Sunday, 13 March 2011

1781 – William Herschel discovers Uranus... I am reading Laura Snyder's excellent book about John Herschel, William's son, and three friends; including William Whewell mentioned in this blog, who collectively reshaped science in the 19th century. 


The author points out that William came to England penniless after the Seven Years war and eked out a living as a musical director, and later an organist at Bath.  With no science training he began reading, then ground his own telescope lenses...and on this day in 1781 he discovered what he thought was a new comet.  It was Pierre-Simon Laplace who realized that Herschel had discovered a new planet. It was the first discovery of a planet not visible to the naked eye. For his discovery, Herschel was named the personal astronomer to George III (the bad guy in the American Revolution).  He and his sister Caroline were both given annual stipends for life and moved to Windsor. 

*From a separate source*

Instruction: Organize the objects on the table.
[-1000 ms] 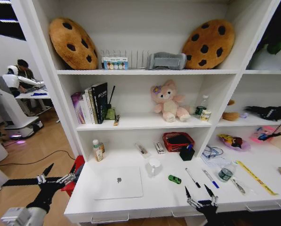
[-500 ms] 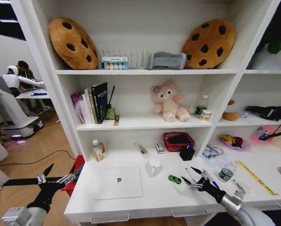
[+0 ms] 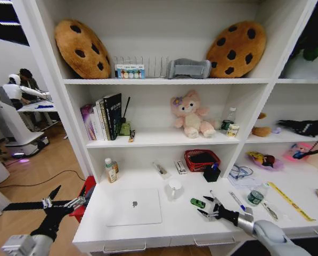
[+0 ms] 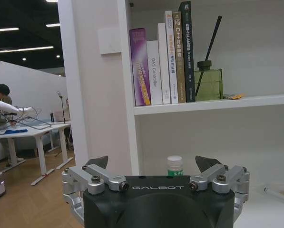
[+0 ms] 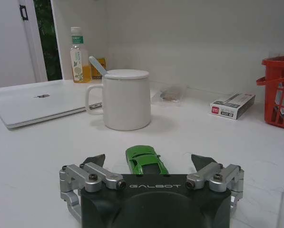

Amazingly it was the same day that science took a setback in the state of Tennessee when the Senate passed the Butler Act in 1925 (Yeas: 24; Nays: 6).  The law prohibited public school teachers to teach anything which denied the Biblical account of man’s origin. "The law also prevented the teaching of the evolution of man from what it referred to as lower orders of animals in place of the Biblical account."  Within two months this will lead to charges being filed against John Scopes

Teacher John T. Scopes
 

How appropriate that it should again be on the 13th day of March in 2003 that Nature Magazine reports that 350,000-year-old footprints of an upright-walking human have been found in Italy.

And the question of evolution in education is still under attack on March 13 of 2011. From the Memphis Flyer..

As you probably know, House Bill 368—which allows teachers to critique such "controversial" theories as the theory of evolution—is coming up for a vote on March 16 in the general subcommittee of the House Education committee.
Although the bill also attacks global warming and human cloning, the primary aim of the bill's sponsor (Bill Dunn) is to gut the teaching of evolution in public schools.